What Have Inspectors Found at Smithville Western?

State health inspectors documented 39 deficiencies at SMITHVILLE WESTERN CARE CENTER during 2019 to 2025. These included: 1 Immediate Jeopardy (the most serious level, indicating potential for serious harm or death) and 38 with potential for harm. Immediate Jeopardy findings are rare and represent the most serious regulatory concerns. They require immediate corrective action.

Who Owns and Operates Smithville Western?

SMITHVILLE WESTERN CARE CENTER is owned by a for-profit company. For-profit facilities operate as businesses with obligations to shareholders or private owners. The facility is operated by SPRENGER HEALTH CARE SYSTEMS, a chain that manages multiple nursing homes. With 127 certified beds and approximately 91 residents (about 72% occupancy), it is a mid-sized facility located in WOOSTER, Ohio.

How Does Smithville Western Compare to Other Ohio Nursing Homes?

Compared to the 100 nursing homes in Ohio, SMITHVILLE WESTERN CARE CENTER's overall rating (2 stars) is below the state average of 3.2, staff turnover (49%) is near the state average of 46%, and health inspection rating (1 stars) is much below the national benchmark.

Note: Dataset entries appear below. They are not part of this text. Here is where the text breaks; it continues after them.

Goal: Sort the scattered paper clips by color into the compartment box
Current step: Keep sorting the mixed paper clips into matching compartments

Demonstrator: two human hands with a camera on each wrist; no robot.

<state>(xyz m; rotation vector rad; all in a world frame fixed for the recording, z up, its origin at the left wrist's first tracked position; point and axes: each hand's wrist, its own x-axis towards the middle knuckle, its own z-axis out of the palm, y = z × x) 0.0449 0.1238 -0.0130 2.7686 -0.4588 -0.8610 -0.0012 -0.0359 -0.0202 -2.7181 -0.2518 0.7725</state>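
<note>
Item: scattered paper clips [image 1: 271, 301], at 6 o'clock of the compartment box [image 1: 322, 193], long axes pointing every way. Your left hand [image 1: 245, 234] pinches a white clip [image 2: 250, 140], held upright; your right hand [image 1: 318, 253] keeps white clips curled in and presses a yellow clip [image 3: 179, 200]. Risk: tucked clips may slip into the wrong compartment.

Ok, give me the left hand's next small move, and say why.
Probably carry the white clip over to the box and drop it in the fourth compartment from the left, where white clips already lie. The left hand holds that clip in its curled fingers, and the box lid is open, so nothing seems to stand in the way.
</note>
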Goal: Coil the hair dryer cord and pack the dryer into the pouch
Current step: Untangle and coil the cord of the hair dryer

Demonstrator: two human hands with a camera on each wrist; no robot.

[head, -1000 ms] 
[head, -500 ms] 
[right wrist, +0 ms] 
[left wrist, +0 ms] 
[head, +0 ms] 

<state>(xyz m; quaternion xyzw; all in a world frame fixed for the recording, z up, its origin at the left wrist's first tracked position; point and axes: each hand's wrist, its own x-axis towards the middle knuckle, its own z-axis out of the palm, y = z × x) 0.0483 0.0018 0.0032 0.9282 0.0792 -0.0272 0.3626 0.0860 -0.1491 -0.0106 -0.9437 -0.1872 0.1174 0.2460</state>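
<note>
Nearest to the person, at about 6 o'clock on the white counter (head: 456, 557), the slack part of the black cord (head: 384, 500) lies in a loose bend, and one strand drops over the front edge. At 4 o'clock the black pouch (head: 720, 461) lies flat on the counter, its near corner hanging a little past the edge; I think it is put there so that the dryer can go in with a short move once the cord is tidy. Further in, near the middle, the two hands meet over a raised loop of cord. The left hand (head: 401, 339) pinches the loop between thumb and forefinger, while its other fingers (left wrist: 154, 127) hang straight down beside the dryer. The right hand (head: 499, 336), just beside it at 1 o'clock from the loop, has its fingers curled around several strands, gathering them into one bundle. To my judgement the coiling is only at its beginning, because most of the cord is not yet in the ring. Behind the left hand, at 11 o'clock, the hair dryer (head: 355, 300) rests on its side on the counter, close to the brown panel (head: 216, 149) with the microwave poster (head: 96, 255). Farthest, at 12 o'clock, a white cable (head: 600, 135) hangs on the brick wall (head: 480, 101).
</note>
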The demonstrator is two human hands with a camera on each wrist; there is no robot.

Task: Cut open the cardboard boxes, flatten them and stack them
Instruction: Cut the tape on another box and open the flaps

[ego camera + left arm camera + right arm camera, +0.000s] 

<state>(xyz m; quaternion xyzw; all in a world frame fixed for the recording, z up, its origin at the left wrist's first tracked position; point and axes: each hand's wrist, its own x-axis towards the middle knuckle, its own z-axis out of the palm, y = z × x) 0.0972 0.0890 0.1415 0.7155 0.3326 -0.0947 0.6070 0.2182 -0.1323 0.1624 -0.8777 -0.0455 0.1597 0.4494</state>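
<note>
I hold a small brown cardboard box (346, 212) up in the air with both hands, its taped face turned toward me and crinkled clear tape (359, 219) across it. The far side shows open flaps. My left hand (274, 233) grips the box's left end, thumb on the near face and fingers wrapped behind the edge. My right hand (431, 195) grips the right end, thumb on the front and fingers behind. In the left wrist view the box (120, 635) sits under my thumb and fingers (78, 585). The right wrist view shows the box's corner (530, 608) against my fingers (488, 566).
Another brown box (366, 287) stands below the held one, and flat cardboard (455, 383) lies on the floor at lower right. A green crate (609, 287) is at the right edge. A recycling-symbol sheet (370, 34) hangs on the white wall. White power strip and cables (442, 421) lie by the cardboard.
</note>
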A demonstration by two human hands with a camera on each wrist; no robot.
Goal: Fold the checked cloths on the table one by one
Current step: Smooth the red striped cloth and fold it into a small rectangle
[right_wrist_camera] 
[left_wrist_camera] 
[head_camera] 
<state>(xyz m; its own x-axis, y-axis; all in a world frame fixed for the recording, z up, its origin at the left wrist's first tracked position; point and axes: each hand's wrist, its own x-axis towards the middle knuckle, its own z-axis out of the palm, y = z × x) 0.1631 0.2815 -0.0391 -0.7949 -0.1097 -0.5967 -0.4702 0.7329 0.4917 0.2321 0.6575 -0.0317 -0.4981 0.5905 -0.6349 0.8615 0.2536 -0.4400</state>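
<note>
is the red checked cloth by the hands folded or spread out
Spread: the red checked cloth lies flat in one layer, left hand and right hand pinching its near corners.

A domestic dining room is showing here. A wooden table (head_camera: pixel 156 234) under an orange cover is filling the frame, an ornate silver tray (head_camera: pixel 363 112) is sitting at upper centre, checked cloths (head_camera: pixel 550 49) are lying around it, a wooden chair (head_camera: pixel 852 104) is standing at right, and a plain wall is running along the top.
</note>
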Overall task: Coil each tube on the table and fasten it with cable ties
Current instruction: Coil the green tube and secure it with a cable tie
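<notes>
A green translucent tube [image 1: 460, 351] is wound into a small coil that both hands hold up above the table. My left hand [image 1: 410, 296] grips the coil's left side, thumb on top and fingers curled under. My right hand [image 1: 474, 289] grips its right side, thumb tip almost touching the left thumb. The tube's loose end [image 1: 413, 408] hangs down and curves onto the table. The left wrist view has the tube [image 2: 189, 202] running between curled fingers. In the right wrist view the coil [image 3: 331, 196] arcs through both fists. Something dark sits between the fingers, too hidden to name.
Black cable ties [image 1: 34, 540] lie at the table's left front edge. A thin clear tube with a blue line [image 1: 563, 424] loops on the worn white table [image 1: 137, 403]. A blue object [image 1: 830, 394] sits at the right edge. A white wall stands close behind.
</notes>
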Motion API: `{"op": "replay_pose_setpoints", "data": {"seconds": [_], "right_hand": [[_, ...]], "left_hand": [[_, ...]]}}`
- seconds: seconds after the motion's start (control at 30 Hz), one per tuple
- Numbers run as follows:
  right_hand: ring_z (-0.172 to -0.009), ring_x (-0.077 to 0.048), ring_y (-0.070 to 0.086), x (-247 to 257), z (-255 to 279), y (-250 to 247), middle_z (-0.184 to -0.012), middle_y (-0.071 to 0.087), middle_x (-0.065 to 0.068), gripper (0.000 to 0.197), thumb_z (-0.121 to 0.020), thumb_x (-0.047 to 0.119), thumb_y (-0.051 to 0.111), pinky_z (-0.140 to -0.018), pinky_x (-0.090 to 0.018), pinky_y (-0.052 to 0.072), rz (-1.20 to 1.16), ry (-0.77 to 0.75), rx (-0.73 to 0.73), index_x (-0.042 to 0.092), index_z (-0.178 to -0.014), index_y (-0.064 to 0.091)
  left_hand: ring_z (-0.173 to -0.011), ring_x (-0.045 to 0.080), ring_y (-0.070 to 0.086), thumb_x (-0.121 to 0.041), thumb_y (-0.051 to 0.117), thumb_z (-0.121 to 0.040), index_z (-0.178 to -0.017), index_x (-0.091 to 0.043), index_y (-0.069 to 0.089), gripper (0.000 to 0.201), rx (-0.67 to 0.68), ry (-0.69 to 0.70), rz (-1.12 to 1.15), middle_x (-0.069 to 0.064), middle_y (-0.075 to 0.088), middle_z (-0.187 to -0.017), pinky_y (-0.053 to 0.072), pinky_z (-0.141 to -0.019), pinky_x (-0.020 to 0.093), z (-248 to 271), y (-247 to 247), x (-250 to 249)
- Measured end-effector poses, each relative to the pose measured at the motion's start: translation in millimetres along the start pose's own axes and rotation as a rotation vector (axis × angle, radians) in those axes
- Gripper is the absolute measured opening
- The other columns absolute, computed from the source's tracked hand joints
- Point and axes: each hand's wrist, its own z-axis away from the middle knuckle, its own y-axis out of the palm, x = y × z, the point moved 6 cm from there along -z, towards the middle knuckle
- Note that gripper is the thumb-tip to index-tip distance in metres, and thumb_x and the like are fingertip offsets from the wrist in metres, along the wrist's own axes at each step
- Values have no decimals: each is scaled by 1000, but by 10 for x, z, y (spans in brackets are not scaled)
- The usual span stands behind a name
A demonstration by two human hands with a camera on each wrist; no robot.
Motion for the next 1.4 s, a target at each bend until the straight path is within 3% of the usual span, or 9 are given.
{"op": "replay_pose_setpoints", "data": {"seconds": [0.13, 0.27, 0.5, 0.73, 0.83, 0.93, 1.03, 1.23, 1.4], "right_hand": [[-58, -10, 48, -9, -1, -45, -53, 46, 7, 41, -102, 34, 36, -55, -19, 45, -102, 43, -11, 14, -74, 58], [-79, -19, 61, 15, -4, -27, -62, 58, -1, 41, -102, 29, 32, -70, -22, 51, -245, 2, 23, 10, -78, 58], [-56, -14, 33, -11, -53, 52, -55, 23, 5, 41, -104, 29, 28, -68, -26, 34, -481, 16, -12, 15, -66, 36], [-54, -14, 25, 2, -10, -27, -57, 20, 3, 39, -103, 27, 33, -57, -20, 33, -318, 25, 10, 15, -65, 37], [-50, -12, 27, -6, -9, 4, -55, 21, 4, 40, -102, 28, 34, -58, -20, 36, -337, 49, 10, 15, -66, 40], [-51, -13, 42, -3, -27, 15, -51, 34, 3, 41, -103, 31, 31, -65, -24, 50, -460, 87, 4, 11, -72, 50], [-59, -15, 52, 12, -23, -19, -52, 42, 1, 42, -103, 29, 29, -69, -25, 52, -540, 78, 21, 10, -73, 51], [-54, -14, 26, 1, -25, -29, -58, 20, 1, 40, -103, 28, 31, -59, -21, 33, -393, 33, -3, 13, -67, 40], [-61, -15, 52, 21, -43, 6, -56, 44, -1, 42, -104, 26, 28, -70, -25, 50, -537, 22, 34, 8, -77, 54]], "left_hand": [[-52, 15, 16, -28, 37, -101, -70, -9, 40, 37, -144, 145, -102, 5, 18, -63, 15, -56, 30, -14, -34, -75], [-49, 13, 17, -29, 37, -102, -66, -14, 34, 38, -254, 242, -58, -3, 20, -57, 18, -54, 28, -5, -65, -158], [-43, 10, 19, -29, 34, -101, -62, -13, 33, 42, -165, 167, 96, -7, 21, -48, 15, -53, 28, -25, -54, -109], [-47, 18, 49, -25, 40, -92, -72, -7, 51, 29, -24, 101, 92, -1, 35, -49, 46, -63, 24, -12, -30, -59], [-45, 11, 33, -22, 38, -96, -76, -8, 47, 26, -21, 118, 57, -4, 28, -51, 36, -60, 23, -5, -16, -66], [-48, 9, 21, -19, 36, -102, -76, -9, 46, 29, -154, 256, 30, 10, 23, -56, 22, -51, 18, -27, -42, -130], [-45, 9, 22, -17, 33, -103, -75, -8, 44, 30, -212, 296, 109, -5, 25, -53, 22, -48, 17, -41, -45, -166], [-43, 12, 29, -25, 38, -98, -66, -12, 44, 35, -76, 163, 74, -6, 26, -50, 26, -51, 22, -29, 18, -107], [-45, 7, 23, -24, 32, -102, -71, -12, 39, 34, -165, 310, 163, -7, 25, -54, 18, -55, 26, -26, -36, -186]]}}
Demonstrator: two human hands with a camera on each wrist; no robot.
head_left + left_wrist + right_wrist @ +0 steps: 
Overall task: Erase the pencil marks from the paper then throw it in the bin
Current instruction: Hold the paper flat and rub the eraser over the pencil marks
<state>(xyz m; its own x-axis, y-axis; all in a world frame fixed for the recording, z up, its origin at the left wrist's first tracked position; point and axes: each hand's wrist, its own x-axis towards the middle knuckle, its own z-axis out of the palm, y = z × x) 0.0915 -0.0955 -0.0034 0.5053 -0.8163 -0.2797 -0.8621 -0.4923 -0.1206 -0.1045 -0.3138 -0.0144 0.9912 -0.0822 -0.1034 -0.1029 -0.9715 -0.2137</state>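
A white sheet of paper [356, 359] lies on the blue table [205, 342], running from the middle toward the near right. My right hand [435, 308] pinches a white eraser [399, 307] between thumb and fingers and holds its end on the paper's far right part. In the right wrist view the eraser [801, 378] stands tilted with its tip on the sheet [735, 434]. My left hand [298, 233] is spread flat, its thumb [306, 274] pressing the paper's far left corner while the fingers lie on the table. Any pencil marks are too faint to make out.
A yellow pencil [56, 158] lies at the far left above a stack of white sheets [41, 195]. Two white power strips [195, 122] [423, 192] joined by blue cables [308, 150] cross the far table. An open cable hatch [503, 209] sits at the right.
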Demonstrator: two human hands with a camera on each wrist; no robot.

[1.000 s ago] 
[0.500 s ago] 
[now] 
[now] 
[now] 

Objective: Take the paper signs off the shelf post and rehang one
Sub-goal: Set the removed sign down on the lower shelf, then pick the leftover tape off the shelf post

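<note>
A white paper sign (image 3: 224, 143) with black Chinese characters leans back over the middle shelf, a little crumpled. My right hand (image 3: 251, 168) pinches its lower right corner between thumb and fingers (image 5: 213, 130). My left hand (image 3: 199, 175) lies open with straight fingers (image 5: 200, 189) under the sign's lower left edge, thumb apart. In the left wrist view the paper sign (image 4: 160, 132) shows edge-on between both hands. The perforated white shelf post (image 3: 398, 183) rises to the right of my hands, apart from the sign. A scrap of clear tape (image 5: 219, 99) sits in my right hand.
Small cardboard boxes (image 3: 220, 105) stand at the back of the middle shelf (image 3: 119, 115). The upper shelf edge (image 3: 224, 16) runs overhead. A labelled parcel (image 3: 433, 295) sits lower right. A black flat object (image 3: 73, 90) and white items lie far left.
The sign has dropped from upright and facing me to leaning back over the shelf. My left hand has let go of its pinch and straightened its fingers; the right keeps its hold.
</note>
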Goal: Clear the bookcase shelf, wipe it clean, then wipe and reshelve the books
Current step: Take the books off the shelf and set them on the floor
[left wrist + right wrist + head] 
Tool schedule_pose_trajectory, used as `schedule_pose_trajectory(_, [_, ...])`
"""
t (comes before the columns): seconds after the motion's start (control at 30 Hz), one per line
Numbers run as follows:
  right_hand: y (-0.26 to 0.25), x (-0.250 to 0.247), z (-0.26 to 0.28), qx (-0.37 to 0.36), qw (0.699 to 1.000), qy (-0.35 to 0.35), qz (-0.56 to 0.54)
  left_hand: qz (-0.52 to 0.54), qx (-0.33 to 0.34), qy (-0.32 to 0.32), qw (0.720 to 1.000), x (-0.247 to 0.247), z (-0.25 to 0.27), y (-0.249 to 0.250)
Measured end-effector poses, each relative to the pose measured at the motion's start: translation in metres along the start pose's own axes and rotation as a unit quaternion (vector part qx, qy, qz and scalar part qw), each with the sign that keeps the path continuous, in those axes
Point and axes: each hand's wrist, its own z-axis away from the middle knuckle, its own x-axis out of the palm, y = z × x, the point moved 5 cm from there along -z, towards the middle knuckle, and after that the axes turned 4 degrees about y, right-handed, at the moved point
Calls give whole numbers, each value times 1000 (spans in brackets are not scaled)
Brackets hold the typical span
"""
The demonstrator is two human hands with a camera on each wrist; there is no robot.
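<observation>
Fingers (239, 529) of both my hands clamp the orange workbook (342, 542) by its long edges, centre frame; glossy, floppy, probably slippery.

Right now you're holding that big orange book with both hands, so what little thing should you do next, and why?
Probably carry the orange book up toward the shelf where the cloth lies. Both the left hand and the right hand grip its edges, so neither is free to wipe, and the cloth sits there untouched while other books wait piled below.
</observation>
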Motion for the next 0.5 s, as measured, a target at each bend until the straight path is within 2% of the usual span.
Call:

What Should Families Ask When Visiting Smithville Western?

Based on this facility's data, families visiting should ask: "What changes have been made since the serious inspection findings, and how are you preventing similar issues?" "Can I visit during a mealtime to observe dining assistance and food quality?" "How do you handle medical emergencies, and what is your hospital transfer rate?" "Can I speak with family members of current residents about their experience?" These questions are particularly relevant given the facility's Immediate Jeopardy citations.

Is Smithville Western Safe?

Based on CMS inspection data, SMITHVILLE WESTERN CARE CENTER has documented safety concerns. Inspectors have issued 1 Immediate Jeopardy citation (the most serious violation level indicating risk of serious injury or death). The facility has a 2-star overall rating and ranks #100 of 100 nursing homes in Ohio. Families considering this facility should ask detailed questions about what corrective actions have been taken since these incidents.

Do Nurses at Smithville Western Stick Around?

SMITHVILLE WESTERN CARE CENTER has a staff turnover rate of 49%, which is about average for Ohio nursing homes (state average: 46%). Moderate turnover is common in nursing homes, but families should still ask about staff tenure and how the facility maintains care continuity when employees leave.

Was Smithville Western Ever Fined?

SMITHVILLE WESTERN CARE CENTER has been fined $42,777 across 1 penalty action. The Ohio average is $33,507. While any fine indicates a compliance issue, fines under $50,000 are relatively common and typically reflect isolated problems that were subsequently corrected. Families should ask what specific issues led to these fines and confirm they've been resolved.

Is Smithville Western on Any Federal Watch List?

SMITHVILLE WESTERN CARE CENTER is not on any federal watch list. The most significant is the Special Focus Facility (SFF) program, which identifies the bottom 1% of nursing homes nationally based on persistent, serious quality problems. Not being on this list means the facility has avoided the pattern of deficiencies that triggers enhanced federal oversight. This is a positive indicator, though families should still review the facility's inspection history directly.